- _YOUR ASSIGNMENT_: Working from the entries below, count every line that includes the word "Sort". Return the figure alone.

══════════════════════════════

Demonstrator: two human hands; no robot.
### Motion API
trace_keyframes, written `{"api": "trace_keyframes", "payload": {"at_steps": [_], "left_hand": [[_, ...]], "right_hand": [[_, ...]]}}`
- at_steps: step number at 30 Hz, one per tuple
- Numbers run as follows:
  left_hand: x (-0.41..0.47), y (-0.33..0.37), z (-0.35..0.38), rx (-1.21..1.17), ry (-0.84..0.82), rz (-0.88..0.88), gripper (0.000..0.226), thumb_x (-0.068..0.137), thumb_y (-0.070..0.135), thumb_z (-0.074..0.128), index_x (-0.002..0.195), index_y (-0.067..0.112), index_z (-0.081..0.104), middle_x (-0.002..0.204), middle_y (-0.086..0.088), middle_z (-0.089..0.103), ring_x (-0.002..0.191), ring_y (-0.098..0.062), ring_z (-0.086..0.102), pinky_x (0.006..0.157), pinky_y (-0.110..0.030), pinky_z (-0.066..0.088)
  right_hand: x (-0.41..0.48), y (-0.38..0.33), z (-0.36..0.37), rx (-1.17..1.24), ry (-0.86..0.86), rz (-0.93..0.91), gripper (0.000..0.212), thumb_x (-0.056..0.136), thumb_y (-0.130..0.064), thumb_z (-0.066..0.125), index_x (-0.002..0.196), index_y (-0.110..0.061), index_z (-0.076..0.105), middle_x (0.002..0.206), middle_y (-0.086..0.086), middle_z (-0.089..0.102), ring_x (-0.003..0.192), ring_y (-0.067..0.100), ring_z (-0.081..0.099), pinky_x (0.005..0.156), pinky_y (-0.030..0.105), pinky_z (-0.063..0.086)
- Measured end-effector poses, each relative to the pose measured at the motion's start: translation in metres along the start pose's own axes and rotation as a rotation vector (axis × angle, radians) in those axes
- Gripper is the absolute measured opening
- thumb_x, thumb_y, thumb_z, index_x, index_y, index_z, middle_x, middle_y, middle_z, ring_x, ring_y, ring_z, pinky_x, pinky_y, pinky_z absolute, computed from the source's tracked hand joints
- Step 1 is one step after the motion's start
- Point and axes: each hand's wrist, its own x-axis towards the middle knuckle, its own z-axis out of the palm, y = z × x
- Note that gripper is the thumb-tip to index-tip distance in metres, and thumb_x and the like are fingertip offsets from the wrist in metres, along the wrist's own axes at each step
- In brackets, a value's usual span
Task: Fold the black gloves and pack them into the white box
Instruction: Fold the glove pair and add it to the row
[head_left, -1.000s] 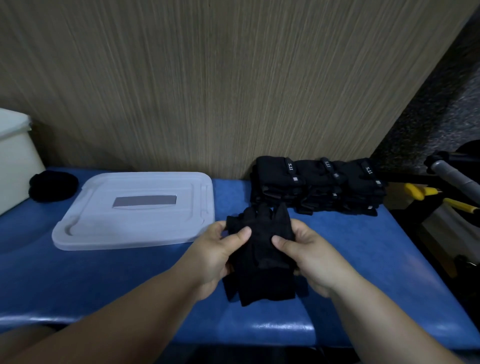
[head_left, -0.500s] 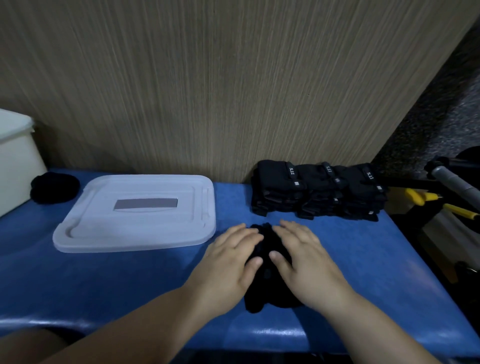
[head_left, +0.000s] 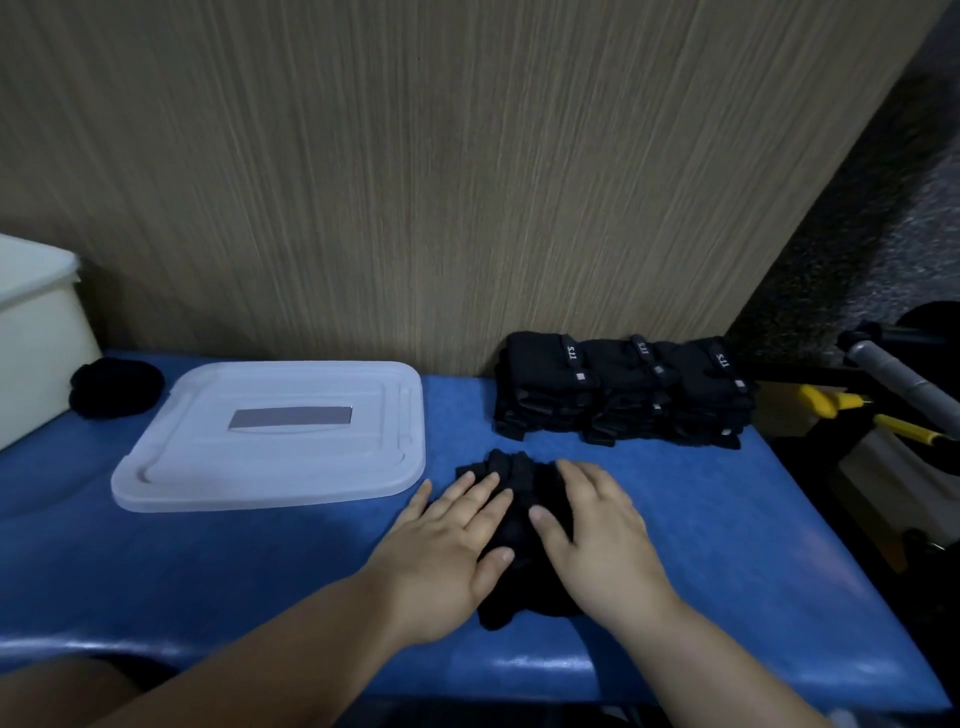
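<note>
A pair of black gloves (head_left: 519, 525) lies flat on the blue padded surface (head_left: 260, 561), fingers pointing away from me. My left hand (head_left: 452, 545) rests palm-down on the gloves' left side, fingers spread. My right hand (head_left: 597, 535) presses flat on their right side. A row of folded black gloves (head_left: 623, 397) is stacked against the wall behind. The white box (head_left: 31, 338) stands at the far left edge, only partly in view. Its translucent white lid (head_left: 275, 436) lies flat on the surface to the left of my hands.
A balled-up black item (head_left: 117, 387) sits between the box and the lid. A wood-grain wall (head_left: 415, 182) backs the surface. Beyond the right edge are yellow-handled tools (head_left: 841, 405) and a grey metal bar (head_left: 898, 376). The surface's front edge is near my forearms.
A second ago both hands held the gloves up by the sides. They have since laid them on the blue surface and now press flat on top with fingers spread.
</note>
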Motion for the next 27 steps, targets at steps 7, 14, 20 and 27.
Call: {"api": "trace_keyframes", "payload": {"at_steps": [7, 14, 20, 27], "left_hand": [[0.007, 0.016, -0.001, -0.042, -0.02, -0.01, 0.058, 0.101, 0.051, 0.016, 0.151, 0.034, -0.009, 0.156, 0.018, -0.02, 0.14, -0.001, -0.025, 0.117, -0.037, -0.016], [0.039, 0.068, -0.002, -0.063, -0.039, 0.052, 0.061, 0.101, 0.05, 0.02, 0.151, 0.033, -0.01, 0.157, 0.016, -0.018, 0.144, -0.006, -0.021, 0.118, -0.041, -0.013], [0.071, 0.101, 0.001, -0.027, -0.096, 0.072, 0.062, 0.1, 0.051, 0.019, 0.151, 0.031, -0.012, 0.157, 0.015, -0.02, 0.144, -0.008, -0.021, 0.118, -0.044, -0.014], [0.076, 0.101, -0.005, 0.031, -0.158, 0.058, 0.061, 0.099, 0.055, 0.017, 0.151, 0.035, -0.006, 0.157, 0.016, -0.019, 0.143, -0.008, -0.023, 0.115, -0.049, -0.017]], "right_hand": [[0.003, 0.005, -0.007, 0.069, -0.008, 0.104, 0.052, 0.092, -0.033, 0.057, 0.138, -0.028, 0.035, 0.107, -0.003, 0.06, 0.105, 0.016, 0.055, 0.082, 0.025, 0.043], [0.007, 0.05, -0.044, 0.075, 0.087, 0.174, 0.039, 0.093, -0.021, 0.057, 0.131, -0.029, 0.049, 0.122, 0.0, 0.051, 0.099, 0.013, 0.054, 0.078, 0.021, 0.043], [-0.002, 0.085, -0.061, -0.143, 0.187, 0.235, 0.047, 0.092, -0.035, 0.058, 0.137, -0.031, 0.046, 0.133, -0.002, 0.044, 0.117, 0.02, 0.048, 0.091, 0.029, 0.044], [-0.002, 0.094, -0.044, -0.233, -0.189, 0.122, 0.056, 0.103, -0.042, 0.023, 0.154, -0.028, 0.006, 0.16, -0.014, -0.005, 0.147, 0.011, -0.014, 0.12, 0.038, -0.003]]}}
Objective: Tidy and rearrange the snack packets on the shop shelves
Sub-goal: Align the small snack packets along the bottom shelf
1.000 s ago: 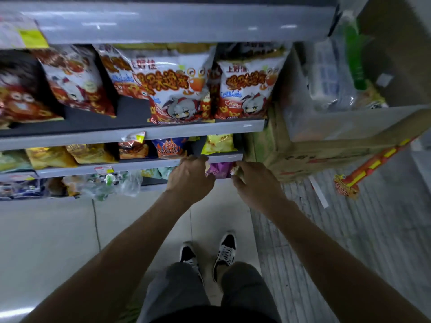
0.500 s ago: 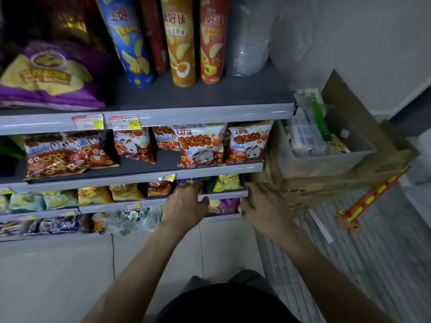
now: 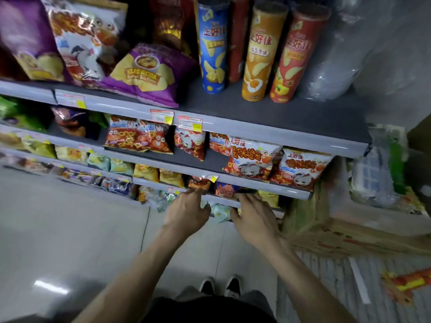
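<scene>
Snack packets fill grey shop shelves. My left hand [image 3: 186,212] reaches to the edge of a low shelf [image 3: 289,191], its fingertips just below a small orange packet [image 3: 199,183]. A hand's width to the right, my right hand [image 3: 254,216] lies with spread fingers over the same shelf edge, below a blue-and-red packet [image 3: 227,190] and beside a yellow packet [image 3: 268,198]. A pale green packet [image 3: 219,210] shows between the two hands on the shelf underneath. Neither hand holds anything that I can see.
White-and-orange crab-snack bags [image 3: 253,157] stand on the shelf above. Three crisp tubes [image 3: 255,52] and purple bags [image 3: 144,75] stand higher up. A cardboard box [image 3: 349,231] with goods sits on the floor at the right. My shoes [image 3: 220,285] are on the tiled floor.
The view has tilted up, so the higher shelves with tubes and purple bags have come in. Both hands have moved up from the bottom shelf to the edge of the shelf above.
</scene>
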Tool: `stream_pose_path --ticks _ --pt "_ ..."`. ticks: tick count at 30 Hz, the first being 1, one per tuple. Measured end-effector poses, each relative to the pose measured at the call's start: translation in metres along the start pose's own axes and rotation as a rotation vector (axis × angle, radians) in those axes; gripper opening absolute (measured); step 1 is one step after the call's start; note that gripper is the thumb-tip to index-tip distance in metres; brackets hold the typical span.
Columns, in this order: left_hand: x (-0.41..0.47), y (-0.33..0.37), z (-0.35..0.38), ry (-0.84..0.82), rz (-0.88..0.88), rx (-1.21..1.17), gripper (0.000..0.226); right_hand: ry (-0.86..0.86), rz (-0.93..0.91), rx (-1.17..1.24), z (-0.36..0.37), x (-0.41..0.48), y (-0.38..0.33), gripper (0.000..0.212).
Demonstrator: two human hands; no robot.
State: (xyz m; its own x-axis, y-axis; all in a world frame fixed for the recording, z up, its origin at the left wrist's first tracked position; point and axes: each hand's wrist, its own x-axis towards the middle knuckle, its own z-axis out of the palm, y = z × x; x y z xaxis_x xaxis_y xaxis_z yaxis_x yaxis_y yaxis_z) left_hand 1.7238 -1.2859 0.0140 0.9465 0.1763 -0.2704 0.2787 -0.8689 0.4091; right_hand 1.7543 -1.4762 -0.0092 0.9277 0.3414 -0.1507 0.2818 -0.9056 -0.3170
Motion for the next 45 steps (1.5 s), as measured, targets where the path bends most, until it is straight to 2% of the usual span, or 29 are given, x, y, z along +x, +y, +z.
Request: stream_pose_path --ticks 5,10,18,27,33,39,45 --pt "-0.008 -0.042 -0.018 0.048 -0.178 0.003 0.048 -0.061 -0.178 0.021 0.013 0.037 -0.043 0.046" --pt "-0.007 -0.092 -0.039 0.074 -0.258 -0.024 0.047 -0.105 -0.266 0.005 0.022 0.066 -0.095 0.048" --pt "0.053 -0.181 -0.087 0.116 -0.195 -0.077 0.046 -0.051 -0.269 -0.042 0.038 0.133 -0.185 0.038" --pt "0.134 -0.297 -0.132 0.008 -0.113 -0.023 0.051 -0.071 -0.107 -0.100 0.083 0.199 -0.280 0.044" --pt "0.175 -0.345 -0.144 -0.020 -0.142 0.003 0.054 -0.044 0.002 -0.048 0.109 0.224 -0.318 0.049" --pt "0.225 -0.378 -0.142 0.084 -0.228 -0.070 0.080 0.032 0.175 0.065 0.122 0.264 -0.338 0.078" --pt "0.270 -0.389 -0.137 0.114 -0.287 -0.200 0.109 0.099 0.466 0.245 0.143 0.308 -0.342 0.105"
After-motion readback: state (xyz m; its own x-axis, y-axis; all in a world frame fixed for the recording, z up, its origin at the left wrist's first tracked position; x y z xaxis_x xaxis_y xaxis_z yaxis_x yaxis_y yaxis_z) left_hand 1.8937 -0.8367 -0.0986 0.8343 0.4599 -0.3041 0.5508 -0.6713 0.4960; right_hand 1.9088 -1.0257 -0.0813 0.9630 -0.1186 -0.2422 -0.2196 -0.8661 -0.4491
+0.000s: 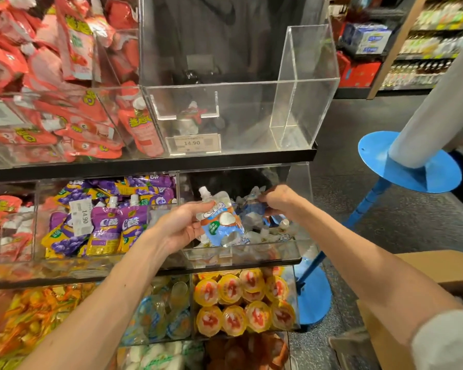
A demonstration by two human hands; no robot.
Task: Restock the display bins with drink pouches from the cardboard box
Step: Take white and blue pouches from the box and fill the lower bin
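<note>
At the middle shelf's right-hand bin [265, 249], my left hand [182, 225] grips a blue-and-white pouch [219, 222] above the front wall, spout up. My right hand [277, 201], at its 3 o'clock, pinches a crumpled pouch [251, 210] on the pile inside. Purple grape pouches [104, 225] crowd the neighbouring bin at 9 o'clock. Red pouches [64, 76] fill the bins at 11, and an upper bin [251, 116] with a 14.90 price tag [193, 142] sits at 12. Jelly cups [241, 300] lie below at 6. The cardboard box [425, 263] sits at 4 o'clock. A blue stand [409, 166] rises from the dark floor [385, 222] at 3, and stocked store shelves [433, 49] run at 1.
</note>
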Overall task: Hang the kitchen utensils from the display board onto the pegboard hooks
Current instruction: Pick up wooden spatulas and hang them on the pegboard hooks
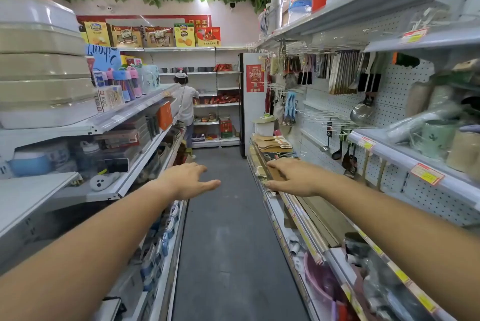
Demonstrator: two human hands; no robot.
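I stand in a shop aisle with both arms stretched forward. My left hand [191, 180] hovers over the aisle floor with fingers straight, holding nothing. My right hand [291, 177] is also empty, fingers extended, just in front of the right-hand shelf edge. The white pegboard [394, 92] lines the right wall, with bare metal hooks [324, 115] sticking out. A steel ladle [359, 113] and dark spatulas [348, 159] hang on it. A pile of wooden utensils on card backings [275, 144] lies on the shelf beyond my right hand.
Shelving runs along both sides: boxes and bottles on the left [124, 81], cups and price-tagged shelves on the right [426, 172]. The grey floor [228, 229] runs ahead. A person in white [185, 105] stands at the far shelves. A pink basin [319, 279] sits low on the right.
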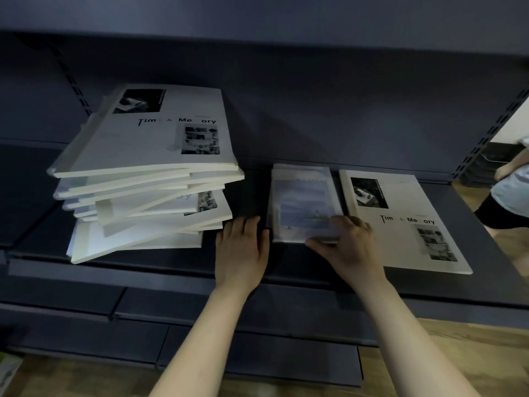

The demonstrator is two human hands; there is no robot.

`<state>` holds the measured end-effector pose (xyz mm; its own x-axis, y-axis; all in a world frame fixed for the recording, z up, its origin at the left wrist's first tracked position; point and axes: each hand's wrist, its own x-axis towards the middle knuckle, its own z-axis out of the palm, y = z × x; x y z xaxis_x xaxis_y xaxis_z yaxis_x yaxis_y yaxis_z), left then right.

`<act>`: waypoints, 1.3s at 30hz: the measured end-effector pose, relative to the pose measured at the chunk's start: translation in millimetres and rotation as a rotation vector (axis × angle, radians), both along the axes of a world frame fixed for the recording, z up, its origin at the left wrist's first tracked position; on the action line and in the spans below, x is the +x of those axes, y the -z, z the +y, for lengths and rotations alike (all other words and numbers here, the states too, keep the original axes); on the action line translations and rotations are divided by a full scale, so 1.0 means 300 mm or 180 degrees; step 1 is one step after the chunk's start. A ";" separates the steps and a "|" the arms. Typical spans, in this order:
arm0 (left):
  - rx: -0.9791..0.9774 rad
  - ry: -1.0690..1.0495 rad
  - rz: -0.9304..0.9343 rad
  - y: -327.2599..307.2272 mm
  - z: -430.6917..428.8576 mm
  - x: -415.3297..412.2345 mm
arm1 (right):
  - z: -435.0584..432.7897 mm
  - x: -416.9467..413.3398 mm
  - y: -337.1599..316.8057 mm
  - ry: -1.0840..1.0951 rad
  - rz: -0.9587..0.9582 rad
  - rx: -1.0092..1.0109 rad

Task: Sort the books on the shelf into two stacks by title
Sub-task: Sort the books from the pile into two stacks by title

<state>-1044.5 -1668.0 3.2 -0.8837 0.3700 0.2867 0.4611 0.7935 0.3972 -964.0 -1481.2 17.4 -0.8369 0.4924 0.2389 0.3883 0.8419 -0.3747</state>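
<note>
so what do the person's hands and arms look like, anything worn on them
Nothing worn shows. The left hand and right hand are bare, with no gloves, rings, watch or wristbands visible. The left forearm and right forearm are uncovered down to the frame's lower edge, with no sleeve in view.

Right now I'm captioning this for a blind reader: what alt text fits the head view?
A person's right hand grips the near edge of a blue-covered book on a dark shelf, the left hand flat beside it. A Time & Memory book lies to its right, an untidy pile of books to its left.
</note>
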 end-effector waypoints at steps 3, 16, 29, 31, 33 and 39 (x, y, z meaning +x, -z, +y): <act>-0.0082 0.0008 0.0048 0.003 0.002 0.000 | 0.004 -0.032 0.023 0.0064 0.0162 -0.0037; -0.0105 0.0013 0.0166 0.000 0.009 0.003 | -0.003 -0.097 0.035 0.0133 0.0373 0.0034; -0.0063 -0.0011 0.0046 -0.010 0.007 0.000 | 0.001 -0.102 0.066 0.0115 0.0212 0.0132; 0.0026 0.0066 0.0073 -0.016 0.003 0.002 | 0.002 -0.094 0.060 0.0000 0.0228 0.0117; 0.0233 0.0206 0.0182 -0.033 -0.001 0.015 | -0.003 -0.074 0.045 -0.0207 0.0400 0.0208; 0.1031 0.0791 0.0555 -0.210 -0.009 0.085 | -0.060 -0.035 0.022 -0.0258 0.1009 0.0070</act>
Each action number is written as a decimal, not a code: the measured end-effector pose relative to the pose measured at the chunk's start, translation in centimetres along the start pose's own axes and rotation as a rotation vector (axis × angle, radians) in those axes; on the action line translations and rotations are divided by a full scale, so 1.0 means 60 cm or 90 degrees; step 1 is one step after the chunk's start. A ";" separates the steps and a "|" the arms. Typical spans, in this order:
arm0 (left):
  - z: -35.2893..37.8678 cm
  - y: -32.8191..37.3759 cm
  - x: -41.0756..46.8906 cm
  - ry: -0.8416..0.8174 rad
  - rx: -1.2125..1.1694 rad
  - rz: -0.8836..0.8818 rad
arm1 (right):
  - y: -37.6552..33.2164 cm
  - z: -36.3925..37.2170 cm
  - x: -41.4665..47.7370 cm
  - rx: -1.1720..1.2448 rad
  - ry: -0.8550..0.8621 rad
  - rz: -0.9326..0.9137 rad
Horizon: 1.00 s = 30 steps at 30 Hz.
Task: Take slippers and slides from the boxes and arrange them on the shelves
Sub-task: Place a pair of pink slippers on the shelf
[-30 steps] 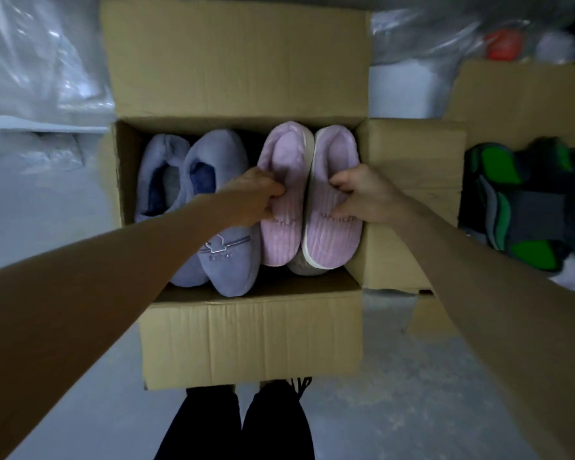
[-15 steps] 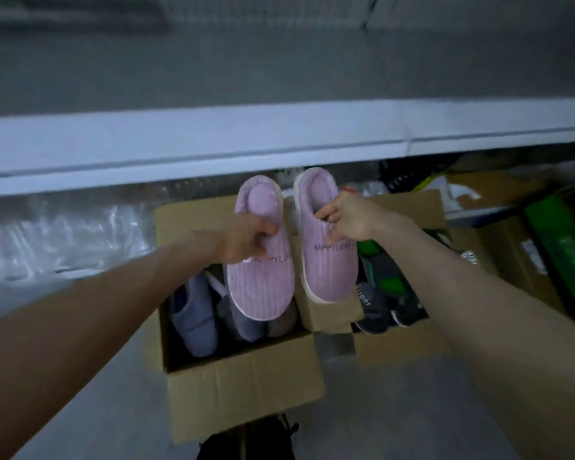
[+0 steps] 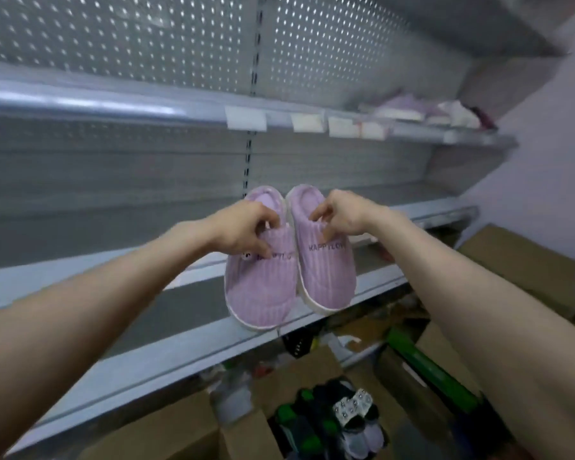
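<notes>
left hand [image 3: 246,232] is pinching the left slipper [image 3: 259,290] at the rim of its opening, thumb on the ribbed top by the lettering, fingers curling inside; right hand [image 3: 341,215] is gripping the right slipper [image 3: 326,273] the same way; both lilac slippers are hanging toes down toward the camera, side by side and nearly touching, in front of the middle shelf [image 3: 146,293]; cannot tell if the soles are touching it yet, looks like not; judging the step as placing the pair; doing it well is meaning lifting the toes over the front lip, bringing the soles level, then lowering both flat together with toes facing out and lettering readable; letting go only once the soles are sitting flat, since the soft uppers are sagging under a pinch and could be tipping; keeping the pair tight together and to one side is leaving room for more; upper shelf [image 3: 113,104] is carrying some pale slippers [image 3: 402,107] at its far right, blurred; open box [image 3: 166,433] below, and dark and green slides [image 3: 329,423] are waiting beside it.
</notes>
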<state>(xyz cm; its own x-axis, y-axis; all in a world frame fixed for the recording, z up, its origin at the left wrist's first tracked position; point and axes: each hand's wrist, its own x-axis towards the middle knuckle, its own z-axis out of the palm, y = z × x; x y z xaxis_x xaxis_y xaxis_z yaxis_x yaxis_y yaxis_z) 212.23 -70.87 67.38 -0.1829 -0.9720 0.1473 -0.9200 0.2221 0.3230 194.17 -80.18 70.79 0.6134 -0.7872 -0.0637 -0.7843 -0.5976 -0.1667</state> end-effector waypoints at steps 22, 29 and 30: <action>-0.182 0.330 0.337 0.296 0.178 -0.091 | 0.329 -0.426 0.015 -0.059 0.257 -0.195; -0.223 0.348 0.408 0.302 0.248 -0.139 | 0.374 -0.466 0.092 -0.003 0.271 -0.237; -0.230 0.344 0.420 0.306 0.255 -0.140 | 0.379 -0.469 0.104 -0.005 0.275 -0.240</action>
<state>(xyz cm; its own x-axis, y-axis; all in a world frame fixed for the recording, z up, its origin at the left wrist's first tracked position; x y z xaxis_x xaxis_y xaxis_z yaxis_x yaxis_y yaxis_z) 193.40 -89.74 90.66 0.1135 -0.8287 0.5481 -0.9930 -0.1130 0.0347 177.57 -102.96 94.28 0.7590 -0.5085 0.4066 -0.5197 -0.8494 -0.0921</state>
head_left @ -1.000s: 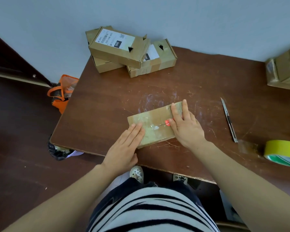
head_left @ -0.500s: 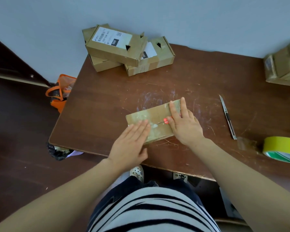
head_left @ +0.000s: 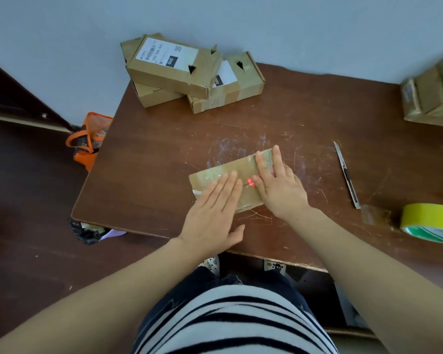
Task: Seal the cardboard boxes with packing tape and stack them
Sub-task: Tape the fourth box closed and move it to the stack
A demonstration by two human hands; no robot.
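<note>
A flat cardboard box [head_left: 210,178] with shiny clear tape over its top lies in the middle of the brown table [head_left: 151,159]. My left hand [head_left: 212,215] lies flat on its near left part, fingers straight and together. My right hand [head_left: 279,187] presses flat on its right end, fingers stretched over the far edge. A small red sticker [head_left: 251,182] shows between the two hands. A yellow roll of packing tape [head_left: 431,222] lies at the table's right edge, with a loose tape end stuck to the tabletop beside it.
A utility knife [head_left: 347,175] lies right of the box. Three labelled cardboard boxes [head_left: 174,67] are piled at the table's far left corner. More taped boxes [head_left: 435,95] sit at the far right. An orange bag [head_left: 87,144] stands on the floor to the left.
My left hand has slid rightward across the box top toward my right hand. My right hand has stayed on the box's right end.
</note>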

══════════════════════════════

- _EXERCISE ANSWER_: 2